The pitfalls of blending public and private
St. Joseph’s Health System CEO Kevin Smith’s recent experience on the board of Home Capital Group demonstrates the minefield that awaits senior public servants who choose to moonlight in the private sector.
Smith resigned Monday as chair of the board of directors of Home Capital Group (HCG) after a stormy month that saw the subprime mortgage company accused of misleading investors by the Ontario Securities Commission, resulting in a tumble of the company’s stock value. (Smith is not one of the executives implicated in the OSC investigation).
In a statement to The Canadian Press, Smith said he worked hard balancing his duties at Home Capital with his duties running one of the largest hospital networks in the country.
“However, given the changes at Home, the chair will be required to dedicate additional time and attention. As such, I’ve asked the board to permit me to step out of the chair and they have generously accepted,” said Smith, who will remain as a director of the board.
It’s hard to imagine that he would have taken on the chair of Canada’s largest alternative mortgage company — a job for which he was paid $357,500 in deferred share units last year — without being aware it would sometimes require “additional time and attention.”
Two weeks ago Smith also resigned as a member of the $70 billion Healthcare of Ontario Pension Plan (HOOPP), after it granted Home Capital a $2 billion high-interest bailout. Both HOOPP and Home Capital have said Smith wasn’t involved in decisions to give or receive the cash.

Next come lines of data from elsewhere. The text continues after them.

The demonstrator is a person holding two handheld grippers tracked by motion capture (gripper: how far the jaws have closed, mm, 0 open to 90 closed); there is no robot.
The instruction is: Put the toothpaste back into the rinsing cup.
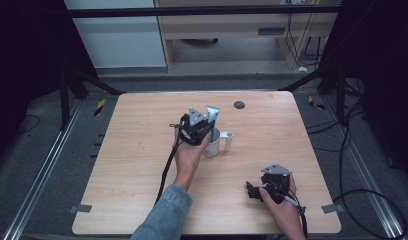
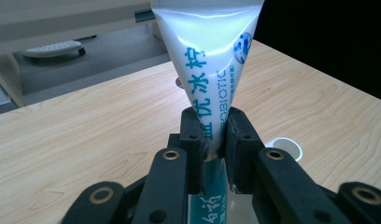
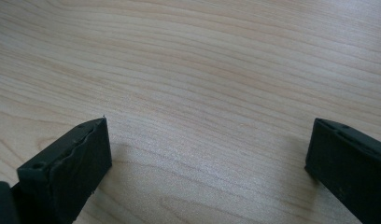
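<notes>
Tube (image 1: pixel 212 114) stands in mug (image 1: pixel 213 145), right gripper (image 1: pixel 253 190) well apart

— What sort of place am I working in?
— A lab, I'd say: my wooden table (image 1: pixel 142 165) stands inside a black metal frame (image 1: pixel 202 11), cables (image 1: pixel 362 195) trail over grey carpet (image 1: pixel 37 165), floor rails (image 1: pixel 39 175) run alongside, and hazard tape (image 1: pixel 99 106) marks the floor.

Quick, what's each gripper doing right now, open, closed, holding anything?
Left gripper: closed on the toothpaste tube, above the cup.
Right gripper: open, holding nothing, over bare table.
</notes>
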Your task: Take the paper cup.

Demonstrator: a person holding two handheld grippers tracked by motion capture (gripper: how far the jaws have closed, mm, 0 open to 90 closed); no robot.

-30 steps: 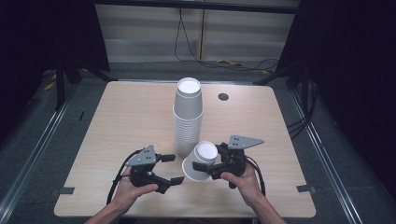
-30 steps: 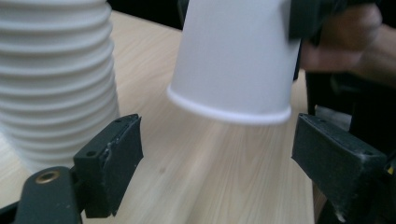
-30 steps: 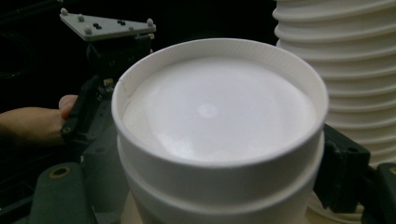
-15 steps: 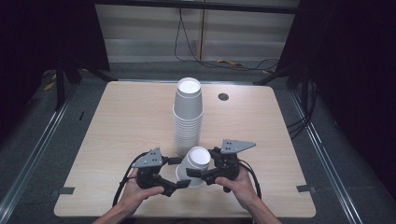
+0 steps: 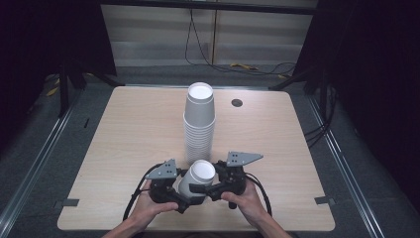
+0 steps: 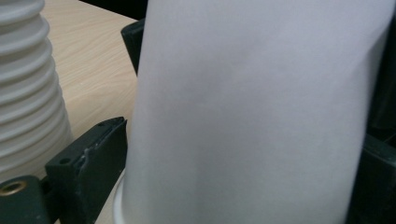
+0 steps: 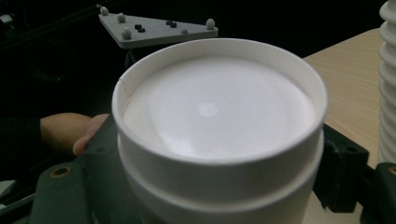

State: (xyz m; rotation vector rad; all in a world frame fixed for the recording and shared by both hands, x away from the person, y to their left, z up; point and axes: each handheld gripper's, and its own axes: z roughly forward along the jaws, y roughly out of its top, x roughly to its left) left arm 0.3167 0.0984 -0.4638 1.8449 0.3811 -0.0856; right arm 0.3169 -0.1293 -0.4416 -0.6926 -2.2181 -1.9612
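At the near edge of the worktop [image 5: 124, 129], a white cup [image 5: 196, 179] is held upside down between both tongs, its base tilted up and away from the person. The left tongs [image 5: 182, 201] are clamped on the cup's lower wall, with a black jaw pressed against each side in the left gripper view. The right tongs [image 5: 199, 189] are closed on it too, just under the base; in the right gripper view the cup [image 7: 217, 135] looks like two cups nested together, since a second rim can be seen below the top one. A tall stack [image 5: 199, 124] of upside-down cups is parked just behind, mid-worktop. A small dark disc [image 5: 236, 102] is set in the worktop farther back.
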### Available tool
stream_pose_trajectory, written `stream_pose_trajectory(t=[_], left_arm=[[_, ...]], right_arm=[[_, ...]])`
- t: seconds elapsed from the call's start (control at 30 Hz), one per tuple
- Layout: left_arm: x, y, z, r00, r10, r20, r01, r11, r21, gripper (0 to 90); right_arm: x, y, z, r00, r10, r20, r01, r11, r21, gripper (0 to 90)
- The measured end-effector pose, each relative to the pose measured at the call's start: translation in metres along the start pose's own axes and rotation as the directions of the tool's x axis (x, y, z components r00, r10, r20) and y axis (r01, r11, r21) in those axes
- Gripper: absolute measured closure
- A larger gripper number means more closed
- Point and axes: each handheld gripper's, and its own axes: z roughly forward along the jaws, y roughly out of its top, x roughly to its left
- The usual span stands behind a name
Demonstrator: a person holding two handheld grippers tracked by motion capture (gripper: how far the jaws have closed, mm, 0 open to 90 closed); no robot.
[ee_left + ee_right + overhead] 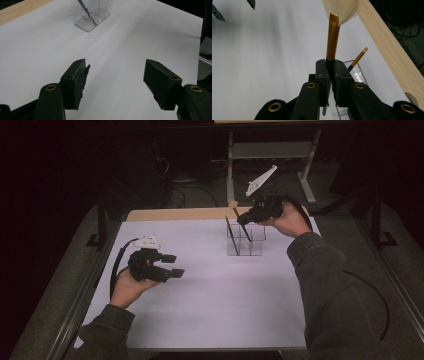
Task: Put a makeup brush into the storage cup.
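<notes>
The right gripper (331, 72) is clamped on a fan brush (333, 42): its black jaws pinch the dark handle just below a smooth gold ferrule, from which pale, fine bristles spread flat. Directly beneath this gripper stands a clear, boxy plastic holder (245, 242) with square compartments; the brush's thin handle slants down into it. A second slim brush (358, 58) leans there, just beside the jaws. The left gripper (115, 82), well apart over the smooth white surface (210, 295), has its rough-edged pads spread wide, nothing between them.
</notes>
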Motion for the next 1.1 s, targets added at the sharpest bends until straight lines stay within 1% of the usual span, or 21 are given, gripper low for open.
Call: stream_pose_trajectory(t=[0.1,0.13,0.2,0.23,0.27,0.3,0.33,0.37,0.4,0.43,0.5,0.6,0.77,0.83,0.87,0.9,0.93,1.0,1.03,1.1], left_arm=[[0.000,-0.003,0.000,0.9999,-0.010,-0.002,0.010,0.9999,-0.005,33.0],[-0.001,-0.004,0.000,0.9998,-0.019,0.005,0.019,0.9997,-0.013,32.7],[-0.002,-0.005,0.000,0.9999,-0.011,0.002,0.011,0.9999,-0.005,32.2],[-0.003,-0.005,0.001,0.9999,-0.017,0.003,0.017,0.9998,-0.011,32.0],[-0.003,-0.006,0.001,0.9999,-0.014,0.002,0.014,0.9998,-0.012,31.9],[-0.002,-0.006,0.000,1.0000,-0.002,-0.002,0.002,1.0000,-0.004,31.8],[-0.002,-0.007,0.000,1.0000,-0.008,0.000,0.008,0.9999,-0.006,31.5],[-0.003,-0.008,0.000,0.9997,-0.023,0.000,0.023,0.9997,-0.012,31.3],[-0.002,-0.009,-0.001,0.9999,-0.016,-0.002,0.016,0.9998,-0.011,31.0],[-0.003,-0.010,-0.001,0.9999,-0.017,-0.005,0.016,0.9998,-0.011,30.9],[-0.003,-0.012,-0.002,0.9998,-0.018,-0.007,0.018,0.9997,-0.016,30.3],[-0.003,-0.015,-0.004,0.9996,-0.028,-0.009,0.028,0.9994,-0.022,29.1],[-0.002,-0.022,-0.006,0.9995,-0.029,-0.016,0.028,0.9992,-0.027,28.5],[-0.003,-0.024,-0.006,0.9990,-0.041,-0.015,0.040,0.9987,-0.032,28.4],[-0.003,-0.025,-0.007,0.9993,-0.034,-0.017,0.034,0.9990,-0.030,28.0],[-0.003,-0.026,-0.007,0.9991,-0.039,-0.018,0.038,0.9987,-0.033,28.1],[-0.002,-0.027,-0.006,0.9992,-0.034,-0.019,0.034,0.9990,-0.031,28.0],[0.000,-0.030,-0.006,0.9987,-0.047,-0.017,0.047,0.9984,-0.032,27.5],[0.000,-0.031,-0.007,0.9988,-0.046,-0.019,0.045,0.9987,-0.025,27.3],[0.000,-0.032,-0.007,0.9986,-0.050,-0.020,0.049,0.9984,-0.027,27.2]], right_arm=[[-0.002,0.002,-0.001,1.0000,0.007,-0.002,-0.007,1.000,0.001,82.7],[-0.002,0.003,-0.001,0.9999,0.015,-0.003,-0.015,1.000,0.000,82.7],[-0.004,0.003,0.000,0.9999,0.016,0.002,-0.016,1.000,0.002,82.7],[-0.004,0.004,0.001,0.9999,0.014,0.003,-0.014,1.000,0.001,82.7],[-0.005,0.005,0.001,0.9998,0.018,0.003,-0.018,1.000,0.006,82.7],[-0.006,0.005,0.001,0.9999,0.015,0.008,-0.015,1.000,0.007,82.7],[-0.007,0.006,0.002,0.9999,0.007,0.010,-0.007,1.000,0.002,82.7],[-0.007,0.007,0.002,0.9999,0.014,0.010,-0.014,1.000,0.005,82.7],[-0.008,0.007,0.002,0.9998,0.015,0.014,-0.015,1.000,0.004,82.7],[-0.009,0.008,0.003,0.9998,0.003,0.018,-0.003,1.000,-0.007,82.7],[-0.012,0.009,0.005,0.9997,0.000,0.022,0.000,1.000,-0.008,82.7],[-0.014,0.009,0.007,0.9995,0.015,0.027,-0.014,1.000,-0.006,82.7],[-0.018,0.008,0.009,0.9989,0.021,0.042,-0.021,1.000,-0.001,82.7],[-0.019,0.007,0.010,0.9986,0.029,0.044,-0.029,1.000,-0.003,82.7],[-0.020,0.007,0.010,0.9985,0.028,0.047,-0.027,1.000,-0.002,82.7],[-0.020,0.006,0.011,0.9983,0.031,0.050,-0.031,1.000,0.001,82.7],[-0.021,0.006,0.012,0.9979,0.031,0.057,-0.031,1.000,0.004,82.7],[-0.021,0.005,0.012,0.9976,0.039,0.058,-0.039,0.999,0.004,82.7],[-0.022,0.004,0.012,0.9975,0.039,0.059,-0.040,0.999,0.004,82.7],[-0.022,0.004,0.013,0.9970,0.045,0.062,-0.046,0.999,0.011,82.7]])
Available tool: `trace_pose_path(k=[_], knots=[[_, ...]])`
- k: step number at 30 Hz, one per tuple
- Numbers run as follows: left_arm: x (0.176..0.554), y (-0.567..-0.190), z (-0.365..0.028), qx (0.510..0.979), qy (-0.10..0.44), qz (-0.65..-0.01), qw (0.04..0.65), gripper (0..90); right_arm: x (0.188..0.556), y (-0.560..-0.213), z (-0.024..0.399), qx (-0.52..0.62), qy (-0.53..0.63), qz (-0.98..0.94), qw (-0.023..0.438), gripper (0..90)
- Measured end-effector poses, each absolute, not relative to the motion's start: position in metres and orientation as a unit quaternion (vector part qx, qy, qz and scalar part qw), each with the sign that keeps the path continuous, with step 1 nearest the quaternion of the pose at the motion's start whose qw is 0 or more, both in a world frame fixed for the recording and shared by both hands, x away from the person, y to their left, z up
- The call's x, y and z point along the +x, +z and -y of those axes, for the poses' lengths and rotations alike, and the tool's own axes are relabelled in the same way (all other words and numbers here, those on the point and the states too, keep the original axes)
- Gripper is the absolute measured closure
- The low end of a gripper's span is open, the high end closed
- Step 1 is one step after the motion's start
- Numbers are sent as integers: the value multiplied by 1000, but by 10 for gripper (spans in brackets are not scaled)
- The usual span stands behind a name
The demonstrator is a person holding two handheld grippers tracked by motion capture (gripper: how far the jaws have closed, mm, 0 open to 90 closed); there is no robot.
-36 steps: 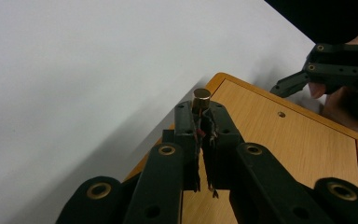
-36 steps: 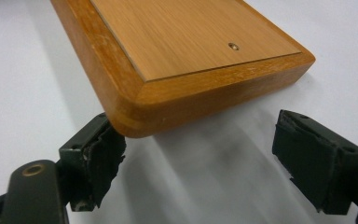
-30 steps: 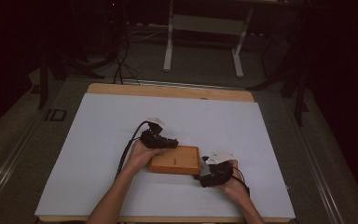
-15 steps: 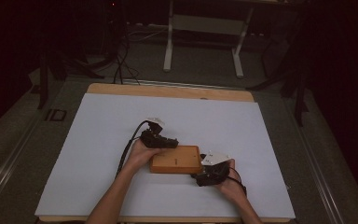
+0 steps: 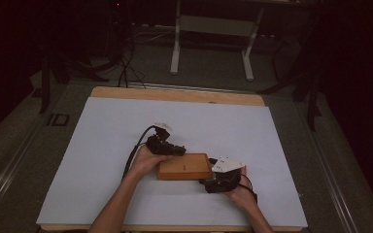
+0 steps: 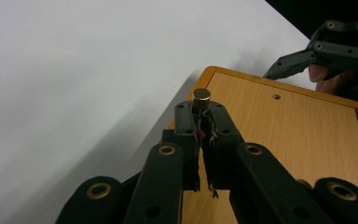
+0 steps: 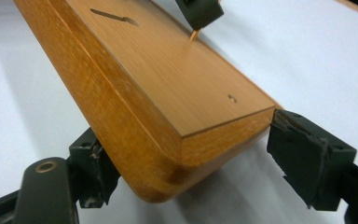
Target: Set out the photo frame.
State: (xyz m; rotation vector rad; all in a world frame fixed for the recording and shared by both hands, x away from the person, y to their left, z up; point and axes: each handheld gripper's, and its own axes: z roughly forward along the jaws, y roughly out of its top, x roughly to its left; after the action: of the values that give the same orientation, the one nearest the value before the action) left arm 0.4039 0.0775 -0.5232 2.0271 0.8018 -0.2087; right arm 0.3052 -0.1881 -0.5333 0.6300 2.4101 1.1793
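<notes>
A flat wooden block (image 5: pixel 184 166) lies on the white table sheet (image 5: pixel 102 145). My left gripper (image 5: pixel 178 151) comes in over the block's far left edge, shut on a small brass pin (image 6: pixel 201 95). The right gripper view shows that pin's tip (image 7: pixel 194 34) down at the block's top face (image 7: pixel 168 70). My right gripper (image 5: pixel 209 183) sits at the block's near right corner. Its jaws straddle that corner (image 7: pixel 177 154). The left pad (image 7: pixel 91 175) is tucked against the side, and the right pad (image 7: pixel 307 158) stands slightly off it. A small hole (image 6: pixel 276 97) marks the top face.
A dark slot (image 7: pixel 112 16) is cut into the block's top. The wooden table edge (image 5: pixel 175 94) runs along the far side. Beyond it stand a metal frame (image 5: pixel 213 29) and cables on the dark floor.
</notes>
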Motion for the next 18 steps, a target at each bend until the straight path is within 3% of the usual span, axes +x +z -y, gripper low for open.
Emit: trace_pose_path(k=[9, 18], knots=[[399, -526, -79, 819, -112, -323, 460, 850, 299, -529, 188, 212, 428, -854, 205, 228], [396, -526, -77, 829, -84, -318, 451, 802, 299, -523, 191, 219, 448, -841, 208, 314]])
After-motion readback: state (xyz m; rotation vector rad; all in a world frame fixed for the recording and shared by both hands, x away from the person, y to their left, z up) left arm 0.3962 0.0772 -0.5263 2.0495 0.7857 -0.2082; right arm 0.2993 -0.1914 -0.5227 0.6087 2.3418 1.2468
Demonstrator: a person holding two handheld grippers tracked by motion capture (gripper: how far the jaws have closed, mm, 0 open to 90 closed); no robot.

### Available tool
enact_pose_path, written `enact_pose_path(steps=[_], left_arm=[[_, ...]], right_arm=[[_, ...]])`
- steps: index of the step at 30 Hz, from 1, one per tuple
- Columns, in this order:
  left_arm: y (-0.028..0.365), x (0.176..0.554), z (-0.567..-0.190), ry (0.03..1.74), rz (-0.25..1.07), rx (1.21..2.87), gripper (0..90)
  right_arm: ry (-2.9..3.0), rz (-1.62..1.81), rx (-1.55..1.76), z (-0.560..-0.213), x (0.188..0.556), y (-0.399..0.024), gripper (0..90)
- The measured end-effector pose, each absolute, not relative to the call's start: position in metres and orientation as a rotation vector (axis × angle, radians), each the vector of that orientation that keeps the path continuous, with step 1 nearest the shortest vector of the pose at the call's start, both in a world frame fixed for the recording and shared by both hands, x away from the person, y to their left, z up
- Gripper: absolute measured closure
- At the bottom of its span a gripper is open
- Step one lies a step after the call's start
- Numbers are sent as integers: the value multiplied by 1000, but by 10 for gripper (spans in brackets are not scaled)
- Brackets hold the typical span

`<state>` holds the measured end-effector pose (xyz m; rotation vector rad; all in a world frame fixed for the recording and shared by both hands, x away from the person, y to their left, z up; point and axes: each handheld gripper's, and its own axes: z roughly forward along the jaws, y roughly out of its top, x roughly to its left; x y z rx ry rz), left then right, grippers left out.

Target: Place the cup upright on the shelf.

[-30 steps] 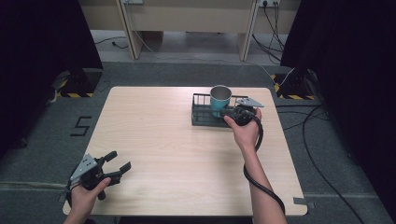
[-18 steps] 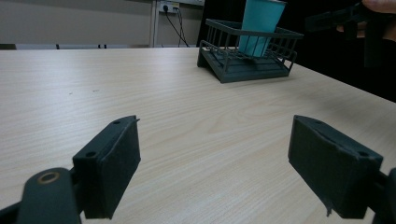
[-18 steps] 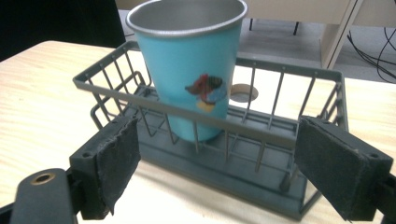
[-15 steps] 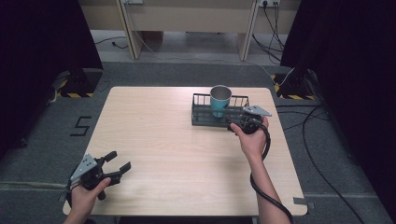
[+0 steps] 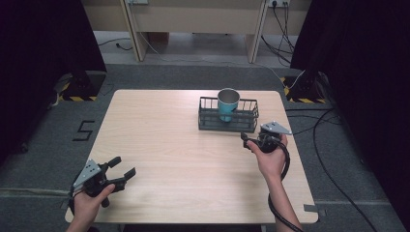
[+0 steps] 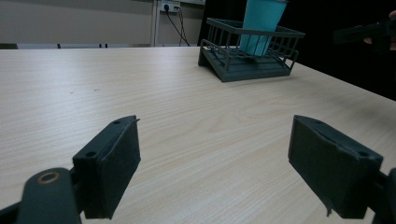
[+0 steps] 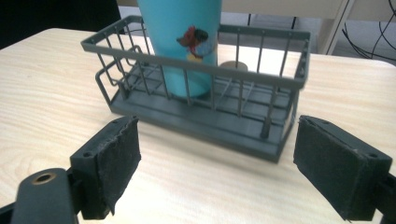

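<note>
Now the wooden table (image 5: 183, 145) carries a dark wire basket (image 5: 227, 120) at its far right, a teal cup (image 5: 227, 103) upright inside. The right gripper (image 5: 247, 139), jaws wide and empty, has drawn back nearer from the basket. The left gripper (image 5: 121, 169) stays wide at the near-left corner. The cup's cartoon sticker (image 7: 196, 39) bears no readable writing.

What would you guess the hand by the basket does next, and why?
Probably it draws the right gripper a little farther back toward the person. Its jaws stand open and empty, just short of the wire basket, and the teal cup already stands upright inside it. The left gripper rests open near the table's near corner, far from both.
</note>
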<state>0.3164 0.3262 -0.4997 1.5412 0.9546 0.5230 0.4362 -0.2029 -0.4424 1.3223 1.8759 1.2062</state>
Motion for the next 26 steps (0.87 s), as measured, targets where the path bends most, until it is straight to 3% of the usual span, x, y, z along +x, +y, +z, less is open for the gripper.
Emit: enact_pose_path(steps=[26], left_arm=[[325,317,-500,958,533,1545,161]], right_arm=[[1824,1268,1353,-490,352,-241,159]])
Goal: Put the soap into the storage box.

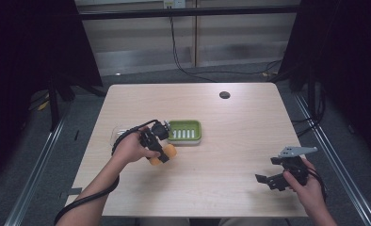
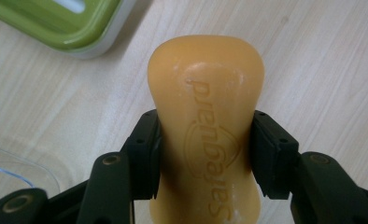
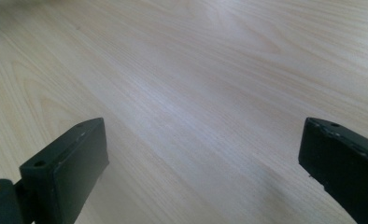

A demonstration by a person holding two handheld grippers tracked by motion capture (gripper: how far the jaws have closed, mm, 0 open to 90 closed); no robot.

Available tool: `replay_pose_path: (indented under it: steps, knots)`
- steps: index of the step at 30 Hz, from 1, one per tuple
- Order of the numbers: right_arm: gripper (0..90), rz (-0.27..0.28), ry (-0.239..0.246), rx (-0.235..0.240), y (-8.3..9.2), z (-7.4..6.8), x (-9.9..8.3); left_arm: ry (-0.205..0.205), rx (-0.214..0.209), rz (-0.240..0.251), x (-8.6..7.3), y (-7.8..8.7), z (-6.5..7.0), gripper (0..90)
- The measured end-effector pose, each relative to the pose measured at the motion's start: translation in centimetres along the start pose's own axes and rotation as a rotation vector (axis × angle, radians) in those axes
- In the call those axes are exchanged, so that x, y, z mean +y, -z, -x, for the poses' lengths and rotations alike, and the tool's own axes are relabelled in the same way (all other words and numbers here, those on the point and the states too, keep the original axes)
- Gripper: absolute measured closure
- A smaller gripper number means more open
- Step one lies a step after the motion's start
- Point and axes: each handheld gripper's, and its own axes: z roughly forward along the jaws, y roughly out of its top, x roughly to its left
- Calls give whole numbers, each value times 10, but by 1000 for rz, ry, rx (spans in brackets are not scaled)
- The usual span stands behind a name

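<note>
Soap bar [image 2: 205, 126], orange-yellow, waisted shape, is clamped between the left gripper [image 2: 205, 154] jaws at its narrow middle. Both pads press on the bar's sides, the rounded end sticks out past the fingertips [image 2: 145, 149]. Embossed writing on the top face runs along the bar and reads upside down from the gripper's camera; looks like "Safeguard" inside an oval shield outline, though the last letters nearest the jaw base are cut off.

In the high view the bar [image 1: 168, 153] sits at the tip of the left gripper [image 1: 161, 151], over the table [image 1: 230, 141]; whether it clears the wood or touches it I can't tell.

Just beyond the fingertips, up and to the left in the left gripper view: a green soap dish [image 2: 56, 23] with a pale rim under it and white slots in its floor. High view shows the dish [image 1: 185, 131] near the bar, not touching. Beside the left jaw, a clear plastic lid [image 2: 14, 163], edge visible, on the table.

Right gripper [image 3: 201, 163]: jaws spread wide, nothing between them, bare wood grain ahead. High view puts it [image 1: 275, 181] well apart from the soap, at the near right of the table, in the person's right hand [image 1: 310, 190].
</note>
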Motion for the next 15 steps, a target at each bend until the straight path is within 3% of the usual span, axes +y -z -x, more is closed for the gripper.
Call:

Considering Smith is being paid more than $725,000 a year to run both St. Joseph’s Health System and Niagara Health System, it was only natural that his role at Home Capital would draw questions at Queen’s Park.
Conservative finance critic Vic Fedeli raised the matter several times last week in the legislature, openly wondering where Smith could find the time to chair the board of a floundering mortgage company.
Smith is among the most high-profile hospital CEOs in Ontario with a stellar reputation. Under his leadership St. Joseph’s has been a leader in health care and innovation. His leadership has been exemplary.
He also chairs the board of the Canada Foundation for Innovation and the Cardiac Care Network of Ontario, as well as being a member of three Ministry of Health advisory groups. These all make sense for a respected hospital executive. But not board chair of a subprime mortgage lender. The blending of public and private sector roles presents all sorts of potential pitfalls and conflicts. The optics can be ugly, especially when circumstances require “additional time and attention.”
Smith must seek approval from the board of St. Joseph’s in order to sit on outside boards. Maybe it’s time to discuss hospitals and other public institutions putting reasonable limits on which outside boards their executives can or cannot sit.